Task item
The full listing should be reproduced exactly as it appears.

Data
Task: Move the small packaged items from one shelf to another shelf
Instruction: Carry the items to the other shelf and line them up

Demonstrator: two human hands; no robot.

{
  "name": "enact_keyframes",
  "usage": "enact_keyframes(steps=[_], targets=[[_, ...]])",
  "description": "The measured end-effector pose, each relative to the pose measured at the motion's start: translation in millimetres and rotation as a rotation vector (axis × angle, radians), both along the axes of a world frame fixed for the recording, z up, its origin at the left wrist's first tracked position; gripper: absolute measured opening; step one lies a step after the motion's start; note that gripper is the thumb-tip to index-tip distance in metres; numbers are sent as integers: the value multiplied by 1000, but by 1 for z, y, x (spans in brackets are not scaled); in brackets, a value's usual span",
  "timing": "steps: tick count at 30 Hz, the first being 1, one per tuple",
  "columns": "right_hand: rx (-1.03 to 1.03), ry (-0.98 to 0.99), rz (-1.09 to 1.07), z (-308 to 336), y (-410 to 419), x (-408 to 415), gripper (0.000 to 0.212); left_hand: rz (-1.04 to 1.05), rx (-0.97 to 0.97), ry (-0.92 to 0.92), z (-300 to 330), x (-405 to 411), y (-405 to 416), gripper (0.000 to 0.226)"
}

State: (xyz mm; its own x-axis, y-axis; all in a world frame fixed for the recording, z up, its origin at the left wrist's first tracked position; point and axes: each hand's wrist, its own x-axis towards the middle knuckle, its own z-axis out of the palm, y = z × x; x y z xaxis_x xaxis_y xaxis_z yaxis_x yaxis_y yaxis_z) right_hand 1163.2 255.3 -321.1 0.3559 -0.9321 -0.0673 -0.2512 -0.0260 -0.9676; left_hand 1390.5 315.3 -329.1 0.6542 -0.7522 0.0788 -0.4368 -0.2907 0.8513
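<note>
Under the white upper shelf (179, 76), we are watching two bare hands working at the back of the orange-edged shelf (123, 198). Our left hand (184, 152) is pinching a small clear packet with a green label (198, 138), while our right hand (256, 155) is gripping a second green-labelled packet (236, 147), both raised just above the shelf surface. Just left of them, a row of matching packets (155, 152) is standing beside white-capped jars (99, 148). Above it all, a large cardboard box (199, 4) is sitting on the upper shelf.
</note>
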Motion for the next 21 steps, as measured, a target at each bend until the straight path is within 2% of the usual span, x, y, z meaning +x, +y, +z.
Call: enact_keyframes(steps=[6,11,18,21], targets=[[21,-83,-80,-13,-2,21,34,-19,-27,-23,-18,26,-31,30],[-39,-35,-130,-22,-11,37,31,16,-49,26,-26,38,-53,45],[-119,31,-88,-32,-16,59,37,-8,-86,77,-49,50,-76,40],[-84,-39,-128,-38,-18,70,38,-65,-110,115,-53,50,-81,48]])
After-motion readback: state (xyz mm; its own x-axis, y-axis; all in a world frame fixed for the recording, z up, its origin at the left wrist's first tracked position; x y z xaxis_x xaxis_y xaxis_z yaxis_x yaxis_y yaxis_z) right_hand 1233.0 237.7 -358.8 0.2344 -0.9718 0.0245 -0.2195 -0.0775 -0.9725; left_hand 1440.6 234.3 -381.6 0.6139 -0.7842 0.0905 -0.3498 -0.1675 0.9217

Answer
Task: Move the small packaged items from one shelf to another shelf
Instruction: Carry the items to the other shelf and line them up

Demonstrator: two human hands; no robot.

{
  "name": "enact_keyframes",
  "usage": "enact_keyframes(steps=[_], targets=[[_, ...]])",
  "description": "The measured end-effector pose, each relative to the pose measured at the motion's start: translation in millimetres and rotation as a rotation vector (axis × angle, radians), both along the axes of a world frame fixed for the recording, z up, its origin at the left wrist's first tracked position; gripper: absolute measured opening; step one lies a step after the motion's start; note that gripper is the thumb-tip to index-tip distance in metres; numbers are sent as integers: the value multiplied by 1000, but by 1 for z, y, x (spans in brackets are not scaled); in brackets, a value's usual span",
  "timing": "steps: tick count at 30 Hz, the first being 1, one per tuple",
  "columns": "right_hand: rx (-1.03 to 1.03), ry (-0.98 to 0.99), rz (-1.09 to 1.07), z (-308 to 336), y (-410 to 419), x (-408 to 415), gripper (0.000 to 0.212); left_hand: rz (-1.04 to 1.05), rx (-0.97 to 0.97), ry (-0.92 to 0.92), z (-300 to 330), x (-405 to 411), y (-405 to 416), gripper (0.000 to 0.226)"
}

State: (xyz mm; its own x-axis, y-axis; all in a world frame fixed for the recording, z up, its origin at the left wrist's first tracked position; point and axes: each hand's wrist, its own x-axis towards the middle knuckle, its own z-axis out of the palm, y = z × x; x y z xaxis_x xaxis_y xaxis_z yaxis_x yaxis_y yaxis_z) right_hand 1163.2 255.3 -321.1 0.3559 -0.9321 -0.0673 -0.2512 -0.0260 -0.9676; left_hand 1390.5 315.3 -329.1 0.6542 -0.7522 0.0788 -0.4368 -0.2907 0.8513
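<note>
Under the white upper shelf (179, 76), we are watching two bare hands working at the back of the orange-edged shelf (123, 198). Our left hand (184, 152) is pinching a small clear packet with a green label (198, 138), while our right hand (256, 155) is gripping a second green-labelled packet (236, 147), both raised just above the shelf surface. Just left of them, a row of matching packets (155, 152) is standing beside white-capped jars (99, 148). Above it all, a large cardboard box (199, 4) is sitting on the upper shelf.
</note>
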Motion for the next 21 steps, as measured, a target at each bend until the straight path is within 2% of the usual span, x, y, z meaning +x, +y, +z.
Call: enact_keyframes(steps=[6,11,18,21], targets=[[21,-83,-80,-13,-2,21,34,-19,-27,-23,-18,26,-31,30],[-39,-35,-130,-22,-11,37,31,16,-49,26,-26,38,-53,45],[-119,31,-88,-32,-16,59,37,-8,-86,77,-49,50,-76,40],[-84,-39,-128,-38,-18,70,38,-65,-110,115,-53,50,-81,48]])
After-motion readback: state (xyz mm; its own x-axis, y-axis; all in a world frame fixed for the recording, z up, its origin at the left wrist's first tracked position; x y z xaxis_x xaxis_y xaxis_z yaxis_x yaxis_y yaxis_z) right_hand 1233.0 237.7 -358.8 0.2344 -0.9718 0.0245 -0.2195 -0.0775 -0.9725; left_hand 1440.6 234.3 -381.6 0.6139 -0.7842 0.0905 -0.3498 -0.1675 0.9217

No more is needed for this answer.